* **Required work**
Lines from the beginning of the material below through the line that has "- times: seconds" are to be reproduced exactly, but pictures are not.
BEGIN Recorded information
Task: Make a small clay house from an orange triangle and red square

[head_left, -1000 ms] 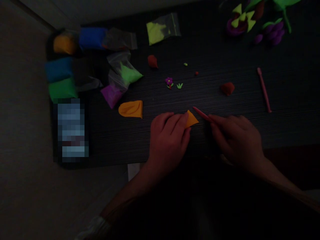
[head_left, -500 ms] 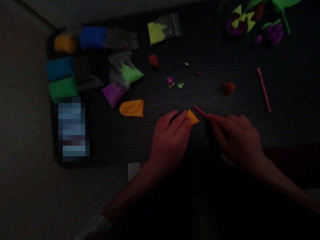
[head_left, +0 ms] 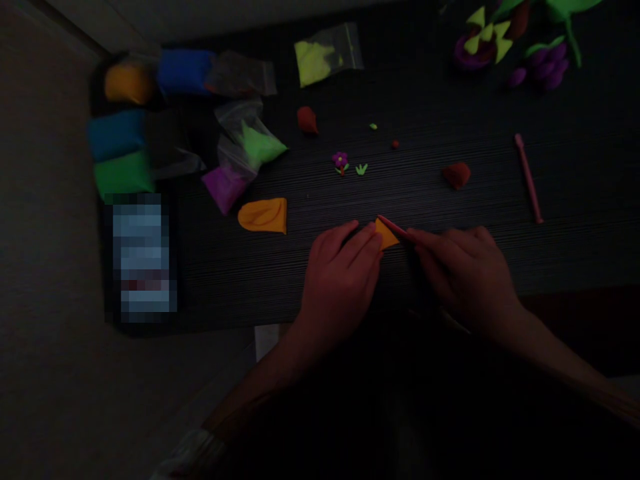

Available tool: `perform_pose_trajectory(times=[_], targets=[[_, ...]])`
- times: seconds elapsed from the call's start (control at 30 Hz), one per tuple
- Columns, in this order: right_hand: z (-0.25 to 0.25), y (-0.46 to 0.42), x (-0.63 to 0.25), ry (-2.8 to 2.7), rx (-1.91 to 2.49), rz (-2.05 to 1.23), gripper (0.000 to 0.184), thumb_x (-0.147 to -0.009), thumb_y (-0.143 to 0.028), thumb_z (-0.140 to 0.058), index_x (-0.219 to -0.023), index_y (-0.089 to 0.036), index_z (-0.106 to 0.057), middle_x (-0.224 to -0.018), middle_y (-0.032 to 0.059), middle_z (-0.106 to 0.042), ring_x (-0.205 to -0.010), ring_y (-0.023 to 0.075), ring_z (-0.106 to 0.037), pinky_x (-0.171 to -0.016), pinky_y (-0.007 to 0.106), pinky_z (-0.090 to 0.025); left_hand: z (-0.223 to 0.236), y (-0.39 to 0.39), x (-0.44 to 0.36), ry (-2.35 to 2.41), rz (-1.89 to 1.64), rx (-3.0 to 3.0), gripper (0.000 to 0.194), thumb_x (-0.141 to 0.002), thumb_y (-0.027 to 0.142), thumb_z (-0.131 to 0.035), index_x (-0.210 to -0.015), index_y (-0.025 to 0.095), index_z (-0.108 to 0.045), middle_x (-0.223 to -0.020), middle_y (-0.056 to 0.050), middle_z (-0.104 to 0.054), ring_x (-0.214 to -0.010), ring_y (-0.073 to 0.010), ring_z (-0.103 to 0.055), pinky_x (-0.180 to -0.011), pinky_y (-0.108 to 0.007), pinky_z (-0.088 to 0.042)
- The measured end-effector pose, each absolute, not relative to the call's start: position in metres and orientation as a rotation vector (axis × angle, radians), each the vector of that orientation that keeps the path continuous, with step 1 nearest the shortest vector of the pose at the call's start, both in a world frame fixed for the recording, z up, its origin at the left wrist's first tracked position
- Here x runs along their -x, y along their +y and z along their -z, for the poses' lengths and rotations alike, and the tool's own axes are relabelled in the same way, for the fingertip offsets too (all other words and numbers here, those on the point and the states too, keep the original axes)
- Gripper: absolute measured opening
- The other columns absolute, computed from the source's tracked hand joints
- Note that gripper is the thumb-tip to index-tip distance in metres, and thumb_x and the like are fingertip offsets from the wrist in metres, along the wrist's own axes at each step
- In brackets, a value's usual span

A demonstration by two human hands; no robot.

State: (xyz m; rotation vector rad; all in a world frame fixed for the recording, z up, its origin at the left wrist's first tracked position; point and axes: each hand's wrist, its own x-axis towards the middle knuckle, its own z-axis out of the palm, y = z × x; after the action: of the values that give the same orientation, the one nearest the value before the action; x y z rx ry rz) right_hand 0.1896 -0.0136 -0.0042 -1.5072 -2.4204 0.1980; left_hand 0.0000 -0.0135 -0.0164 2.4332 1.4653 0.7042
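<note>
My left hand (head_left: pixel 343 273) holds down a small orange piece of modelling clay (head_left: pixel 387 235) on the dark table. Its fingers lie over the clay's left part and hide it; a pointed corner shows past the fingertips. In my right hand (head_left: pixel 465 270) is a thin pink clay tool (head_left: pixel 393 225), pinched between thumb and forefinger. The tool lies slanted along the clay's upper right edge. Left of my hands rests a larger folded orange clay piece (head_left: pixel 264 215). Beyond them are a tiny purple clay flower (head_left: pixel 340 161) and a green clay leaf sprig (head_left: pixel 361 169).
Clay bags, among them a blue one (head_left: pixel 185 71), a yellow one (head_left: pixel 315 60) and a purple one (head_left: pixel 225 187), lie at left and back. A blurred-out phone (head_left: pixel 143 260) is at front left. Reddish lumps (head_left: pixel 457 175), another pink tool (head_left: pixel 529 179) and purple clay grapes (head_left: pixel 545 67) lie rightward.
My right hand has moved slightly left, bringing the pink tool from beside the orange clay onto its edge. My left hand stays in place on the clay.
</note>
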Motion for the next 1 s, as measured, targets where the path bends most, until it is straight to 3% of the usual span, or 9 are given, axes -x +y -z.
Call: perform_pose_trajectory(times=[1.0], targets=[[0.003, -0.02, -0.18, -2.515, 1.507, -0.175, 0.028, -0.087, -0.021, -0.043, -0.112, -0.015, -0.054, -0.07, 0.0017, -0.061, -0.065, 0.0162, -0.052, -0.064, 0.032, -0.03, 0.017, -0.014, 0.001, 1.439, -0.698, -2.418, 0.024, -0.083, 0.017, -0.05, -0.106, 0.017, -0.059, -0.116, -0.005, -0.062, -0.114, -0.0212, -0.05, -0.097, -0.042, -0.037]])
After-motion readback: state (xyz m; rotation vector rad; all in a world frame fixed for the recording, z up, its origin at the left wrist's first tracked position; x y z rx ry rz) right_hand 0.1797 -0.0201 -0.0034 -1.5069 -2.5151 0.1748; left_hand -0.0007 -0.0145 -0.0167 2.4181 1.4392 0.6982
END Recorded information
* **Result for this exercise**
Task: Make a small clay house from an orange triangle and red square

[head_left, -1000 ms] 
[head_left, -500 ms] 
[head_left, +0 ms] 

Available tool: `perform_pose_trajectory(times=[_], targets=[[_, ...]])`
- times: seconds elapsed from the call's start (control at 30 Hz), one per tuple

The exercise calls for nothing more.